Fight of the Year
- Date: March 18, 1991
- Venue: The Mirage, Paradise, Nevada, U.S.

Tale of the tape
- Boxer: Mike Tyson / Donovan Ruddock
- Nickname: Iron / Razor
- Hometown: Catskill, New York, U.S. / Toronto, Ontario, Canada
- Purse: $6,000,000 / $3,000,000
- Pre-fight record: 39–1 (35 KO) / 25–1–1 (18 KO)
- Age: 24 years, 8 months / 27 years, 2 months
- Height: 5 ft 10 in (178 cm) / 6 ft 3 in (191 cm)
- Weight: 217 lb (98 kg) / 228 lb (103 kg)
- Style: Orthodox / Orthodox
- Recognition: WBA/WBC/IBF No. 1 Ranked Heavyweight The Ring No. 2 Ranked Heavyweight The Ring No. 7 ranked pound-for-pound fighter Former undisputed heavyweight champion / WBA/WBC/IBF No. 2 Ranked Heavyweight The Ring No. 3 Ranked Heavyweight

Result
- Tyson wins via 7th-round TKO

= Mike Tyson vs. Donovan Ruddock =

Boxing match

Mike Tyson vs. Donovan Ruddock, billed as Fight of the Year, was a professional boxing match contested on March 18, 1991 at the Mirage in Paradise, Nevada. At the time the two fighters were the top two ranked contenders for the WBC, WBA, and IBF world heavyweight championships that were at the time held by Evander Holyfield. The bout was a twelve-round championship eliminator fight, with the winner becoming the mandatory challenger to Holyfield's crown.

Tyson, the former champion, defeated Ruddock by technical knockout in the seventh round but the circumstances surrounding the stoppage nearly caused a riot and a rematch was signed to settle the dispute.

==Background==
Tyson and Ruddock had originally been set to face each other on November 18, 1989, in Edmonton, Alberta, in Ruddock's adopted home country of Canada for Tyson's undisputed world championship. However, the fight was postponed and ultimately cancelled because Tyson was suffering from costochondritis. Tyson instead would fight James "Buster" Douglas on February 11, 1990 in Tokyo, where he would be knocked out in a massive upset and lose his belts.

Tyson would fight twice more in 1990 and won both bouts by first-round knockout. He defeated 1984 Olympic gold medalist Henry Tillman on June 16 and then beat undefeated up-and-coming prospect Alex Stewart on December 8.

Ruddock, meanwhile, had won twenty-five of his first twenty-seven fights, with his only defeat coming at the hands of journeyman David Jaco early in his career. He had also defeated former world champions Mike Weaver, James "Bonecrusher" Smith, and Michael Dokes along the way.

On December 9, 1990, the day after Tyson defeated Stewart, Tyson promoter Don King announced Ruddock would indeed be Tyson's next opponent while also announcing that Tyson and Showtime had agreed to a blockbuster long term pay-per-view deal that would pay Tyson $120 million.

==The fights==
===Undercard===
Future long-time middleweight and light heavyweight champion Bernard Hopkins and former world heavyweight champion Greg Page both featured on the undercard winning both their fights by stoppage.

===Durán vs.

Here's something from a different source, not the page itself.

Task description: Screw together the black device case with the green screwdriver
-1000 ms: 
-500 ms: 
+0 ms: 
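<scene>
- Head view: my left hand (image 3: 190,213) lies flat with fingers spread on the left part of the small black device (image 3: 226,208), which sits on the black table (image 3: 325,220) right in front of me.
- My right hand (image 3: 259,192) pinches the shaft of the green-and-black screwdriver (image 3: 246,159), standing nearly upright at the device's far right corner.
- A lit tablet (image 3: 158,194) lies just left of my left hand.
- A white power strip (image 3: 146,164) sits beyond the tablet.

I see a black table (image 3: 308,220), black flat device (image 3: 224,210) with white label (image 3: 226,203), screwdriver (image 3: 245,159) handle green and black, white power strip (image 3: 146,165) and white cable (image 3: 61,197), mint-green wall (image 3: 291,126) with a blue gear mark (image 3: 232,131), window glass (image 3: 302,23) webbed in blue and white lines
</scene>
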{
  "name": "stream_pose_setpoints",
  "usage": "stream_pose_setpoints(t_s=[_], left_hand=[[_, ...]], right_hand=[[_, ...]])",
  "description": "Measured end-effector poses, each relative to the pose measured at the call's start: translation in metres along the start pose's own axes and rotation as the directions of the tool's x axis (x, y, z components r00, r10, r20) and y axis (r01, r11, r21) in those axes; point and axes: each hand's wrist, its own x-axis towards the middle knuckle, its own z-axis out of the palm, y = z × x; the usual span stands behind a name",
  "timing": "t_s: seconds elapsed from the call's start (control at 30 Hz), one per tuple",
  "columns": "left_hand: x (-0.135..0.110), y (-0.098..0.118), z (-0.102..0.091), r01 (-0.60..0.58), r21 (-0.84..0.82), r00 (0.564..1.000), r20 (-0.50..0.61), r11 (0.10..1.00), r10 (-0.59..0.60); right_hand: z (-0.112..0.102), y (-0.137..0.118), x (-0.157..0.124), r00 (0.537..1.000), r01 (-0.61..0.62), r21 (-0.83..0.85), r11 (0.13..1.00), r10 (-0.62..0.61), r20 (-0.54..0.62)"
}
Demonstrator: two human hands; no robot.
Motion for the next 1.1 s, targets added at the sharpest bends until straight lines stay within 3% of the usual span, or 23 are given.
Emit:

Lawlor===
The first event on the PPV card saw former multi-weight world champion Roberto Durán face former sparring partner Pat Lawlor. This was Duran's first fight in 15 months, since losing his third bout against Sugar Ray Leonard.

In the 6th round a right hand from Lawlor landed on the shoulder of Durán, causing him to grabbed his it, bend over and grimace in pain. Referee Vic Drakulich stopped the action in order to summon Dr. Flip Homansky who told the referee that Durán could not continue and the bout was waved off despite Durán's protests.

| Preceded byvs. Ray Leonard III | Roberto Durán's bouts 18 March 1991 | Succeeded by vs. Tony Biglen |
| Preceded by vs. Wilfred Benitez | Pat Lawlor's bouts 18 March 1991 | Succeeded by vs. Art Serwano |

===Brown vs. Blocker===

The first world title bout on the card was a title unification bout between IBF welterweight champion Simon Brown and WBC & lineal champion Maurice Blocker.

====Background====
Brown was making the eighth defence the title he had held since April 1988, where as Blocker had only won his titles from Marlon Starling the previous August and was making his first defence. Both men were hoping to next face WBA champion Meldrick Taylor.

The two men had been long time stablemates and sparing partners. With Brown recalling that "Me and Maurice have been stablemates and like brothers since 1979. We sparred for almost six or seven years. Now we've split up. He went with Butch (Lewis) and I'm now with Don King. We've had good days and bad days. We always tried to come out on top as much as possible. It's not for me to really say who got the best of it. In the gym, you try things over and over to get it perfect. In the ring, it's different." He also described Blocker as a "very good defensive fighter. He's also a very good boxer, straight up and tall trying to use jab." Nevertheless he fully expected to win "It'll be a great fight. If he cooperates and sticks his chin out early, I'll finish early. If not, I'll win a decision."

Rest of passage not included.